Personal information
- Full name: Derek Wirth
- Born: 29 November 1978 (age 46)
- Original team: Mount Gravatt
- Height: 193 cm (6 ft 4 in)
- Weight: 94 kg (207 lb)

Playing career^{1}
- Years: Club / Games (Goals)
- 1996: Brisbane Bears / 0 (0)
- 1997–1998: Brisbane Lions / 1 (2)
- 1999: Geelong / 0 (0)
- ^{1} Playing statistics correct to the end of 1999.

= Derek Wirth =

Australian rules footballer

Derek Wirth (born 29 November 1978) is a former Australian rules footballer who played with the Brisbane Lions in the Australian Football League (AFL).

A Springwood junior, Wirth was a key position player, originally drafted to the Brisbane Bears. He was recruited from Mount Gravatt, as one of three zone selections in the 1995 AFL draft. He didn't play a league game for Brisbane in 1996 and at the end of the year was signed by the Lions, who were formed from a merger between the Bears and Fitzroy.
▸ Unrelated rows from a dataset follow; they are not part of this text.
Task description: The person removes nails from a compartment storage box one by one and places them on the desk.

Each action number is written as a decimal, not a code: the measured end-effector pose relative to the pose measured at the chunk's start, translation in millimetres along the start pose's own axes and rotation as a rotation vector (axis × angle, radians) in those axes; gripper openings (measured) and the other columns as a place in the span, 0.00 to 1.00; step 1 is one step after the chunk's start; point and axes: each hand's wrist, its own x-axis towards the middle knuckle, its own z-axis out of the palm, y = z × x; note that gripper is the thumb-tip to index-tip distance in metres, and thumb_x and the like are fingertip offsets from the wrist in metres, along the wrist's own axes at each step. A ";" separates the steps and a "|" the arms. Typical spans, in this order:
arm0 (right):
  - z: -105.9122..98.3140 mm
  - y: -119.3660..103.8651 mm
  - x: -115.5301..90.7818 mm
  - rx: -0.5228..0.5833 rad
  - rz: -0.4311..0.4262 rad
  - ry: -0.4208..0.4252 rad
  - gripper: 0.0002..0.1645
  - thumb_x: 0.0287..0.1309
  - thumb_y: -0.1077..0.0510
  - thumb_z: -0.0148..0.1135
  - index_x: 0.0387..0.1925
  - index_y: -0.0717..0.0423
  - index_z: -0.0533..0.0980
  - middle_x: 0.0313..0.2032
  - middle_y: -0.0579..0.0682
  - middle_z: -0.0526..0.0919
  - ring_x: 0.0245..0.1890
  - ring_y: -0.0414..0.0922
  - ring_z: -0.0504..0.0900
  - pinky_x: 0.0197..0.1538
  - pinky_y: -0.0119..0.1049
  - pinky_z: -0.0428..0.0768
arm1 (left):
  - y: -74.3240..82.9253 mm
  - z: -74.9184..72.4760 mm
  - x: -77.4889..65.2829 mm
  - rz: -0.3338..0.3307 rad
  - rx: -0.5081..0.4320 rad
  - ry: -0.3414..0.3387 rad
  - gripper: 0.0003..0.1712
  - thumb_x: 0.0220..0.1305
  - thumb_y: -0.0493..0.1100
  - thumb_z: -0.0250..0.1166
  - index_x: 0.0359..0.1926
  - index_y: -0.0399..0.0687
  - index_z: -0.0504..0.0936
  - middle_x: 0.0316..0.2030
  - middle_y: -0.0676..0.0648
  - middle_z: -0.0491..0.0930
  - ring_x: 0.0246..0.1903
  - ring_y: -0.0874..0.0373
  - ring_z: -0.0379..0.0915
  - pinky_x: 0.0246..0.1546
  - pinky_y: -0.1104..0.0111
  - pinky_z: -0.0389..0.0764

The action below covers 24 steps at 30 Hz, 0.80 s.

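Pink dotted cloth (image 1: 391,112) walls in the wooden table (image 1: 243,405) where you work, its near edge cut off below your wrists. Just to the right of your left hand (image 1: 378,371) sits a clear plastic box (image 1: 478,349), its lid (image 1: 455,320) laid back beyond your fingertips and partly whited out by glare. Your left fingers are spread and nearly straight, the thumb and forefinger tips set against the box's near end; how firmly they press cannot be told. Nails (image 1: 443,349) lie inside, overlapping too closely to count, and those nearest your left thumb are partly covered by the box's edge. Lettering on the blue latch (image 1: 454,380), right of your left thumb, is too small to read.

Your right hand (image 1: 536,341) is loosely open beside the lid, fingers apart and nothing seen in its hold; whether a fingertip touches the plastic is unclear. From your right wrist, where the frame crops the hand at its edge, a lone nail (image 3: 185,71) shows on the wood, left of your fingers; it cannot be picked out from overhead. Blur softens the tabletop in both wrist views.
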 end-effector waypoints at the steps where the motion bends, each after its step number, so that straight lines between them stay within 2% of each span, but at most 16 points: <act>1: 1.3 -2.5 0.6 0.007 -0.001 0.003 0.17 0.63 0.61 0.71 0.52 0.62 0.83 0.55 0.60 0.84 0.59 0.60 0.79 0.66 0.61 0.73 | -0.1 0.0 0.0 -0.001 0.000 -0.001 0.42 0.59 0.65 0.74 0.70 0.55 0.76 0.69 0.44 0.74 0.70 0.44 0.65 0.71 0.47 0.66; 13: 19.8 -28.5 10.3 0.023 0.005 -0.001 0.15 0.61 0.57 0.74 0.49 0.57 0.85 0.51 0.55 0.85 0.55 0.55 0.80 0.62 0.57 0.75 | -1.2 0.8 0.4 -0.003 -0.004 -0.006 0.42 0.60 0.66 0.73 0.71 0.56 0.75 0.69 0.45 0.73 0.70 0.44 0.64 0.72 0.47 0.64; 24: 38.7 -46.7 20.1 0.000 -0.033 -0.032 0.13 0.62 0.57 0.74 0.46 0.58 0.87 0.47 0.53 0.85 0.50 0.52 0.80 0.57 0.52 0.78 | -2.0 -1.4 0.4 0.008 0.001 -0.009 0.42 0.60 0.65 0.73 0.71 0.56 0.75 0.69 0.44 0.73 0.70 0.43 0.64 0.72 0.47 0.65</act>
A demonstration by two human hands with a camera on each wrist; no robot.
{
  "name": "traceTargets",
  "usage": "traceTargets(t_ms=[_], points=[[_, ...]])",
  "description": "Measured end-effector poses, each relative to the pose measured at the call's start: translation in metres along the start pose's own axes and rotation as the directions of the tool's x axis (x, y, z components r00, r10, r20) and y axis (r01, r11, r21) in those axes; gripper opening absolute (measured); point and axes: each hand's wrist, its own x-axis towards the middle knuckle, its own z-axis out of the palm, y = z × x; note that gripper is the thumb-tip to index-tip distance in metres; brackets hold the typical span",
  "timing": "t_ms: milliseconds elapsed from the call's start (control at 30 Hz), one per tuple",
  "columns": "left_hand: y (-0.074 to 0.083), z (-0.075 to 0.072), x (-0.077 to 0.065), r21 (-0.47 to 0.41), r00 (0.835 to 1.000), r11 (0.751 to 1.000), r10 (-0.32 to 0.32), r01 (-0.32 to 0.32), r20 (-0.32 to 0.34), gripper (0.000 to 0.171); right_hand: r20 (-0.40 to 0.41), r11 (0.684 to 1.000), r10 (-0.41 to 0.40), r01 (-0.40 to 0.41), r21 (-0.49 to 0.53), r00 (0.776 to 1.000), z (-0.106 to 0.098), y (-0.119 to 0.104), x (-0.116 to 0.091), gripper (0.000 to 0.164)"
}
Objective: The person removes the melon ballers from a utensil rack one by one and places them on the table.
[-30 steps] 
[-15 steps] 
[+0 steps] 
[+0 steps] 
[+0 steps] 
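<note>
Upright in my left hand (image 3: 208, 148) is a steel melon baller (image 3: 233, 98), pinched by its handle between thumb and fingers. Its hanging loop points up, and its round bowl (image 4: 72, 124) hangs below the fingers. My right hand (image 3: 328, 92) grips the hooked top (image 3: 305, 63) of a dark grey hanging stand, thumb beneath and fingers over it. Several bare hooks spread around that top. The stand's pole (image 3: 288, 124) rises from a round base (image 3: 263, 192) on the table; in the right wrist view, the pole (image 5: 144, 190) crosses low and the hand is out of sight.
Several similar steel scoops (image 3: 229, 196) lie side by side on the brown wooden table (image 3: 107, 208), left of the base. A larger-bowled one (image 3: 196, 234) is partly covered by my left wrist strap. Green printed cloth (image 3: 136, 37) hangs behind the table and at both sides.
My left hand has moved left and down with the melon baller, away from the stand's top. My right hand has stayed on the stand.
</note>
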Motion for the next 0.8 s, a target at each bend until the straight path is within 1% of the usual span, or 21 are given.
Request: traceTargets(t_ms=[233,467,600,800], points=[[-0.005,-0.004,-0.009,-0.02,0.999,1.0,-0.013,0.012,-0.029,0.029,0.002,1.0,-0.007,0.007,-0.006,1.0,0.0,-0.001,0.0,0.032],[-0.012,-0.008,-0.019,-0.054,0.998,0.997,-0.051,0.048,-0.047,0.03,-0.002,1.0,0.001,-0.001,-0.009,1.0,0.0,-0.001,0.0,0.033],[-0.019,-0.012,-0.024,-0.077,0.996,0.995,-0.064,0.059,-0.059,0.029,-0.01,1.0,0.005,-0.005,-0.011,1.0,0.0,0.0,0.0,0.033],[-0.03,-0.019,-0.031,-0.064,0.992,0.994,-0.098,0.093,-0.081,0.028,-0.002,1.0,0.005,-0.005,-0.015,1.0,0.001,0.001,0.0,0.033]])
He spent two years with the Lions and in his second season finally made his debut, against Melbourne at the MCG in round 18. Wirth scored twice and was one of just two multiple goal scorers for Brisbane, however he was dropped from the starting lineup after a 95-point defeat. It was the only AFL game he would play, despite also spending a year at Geelong, who had picked him up in the rookie draft.

In 2000 he was a member of the Redland team which competed in their inaugural Queensland State League season. He went on to make over 100 appearances with the club and served as captain from 2003 to 2005.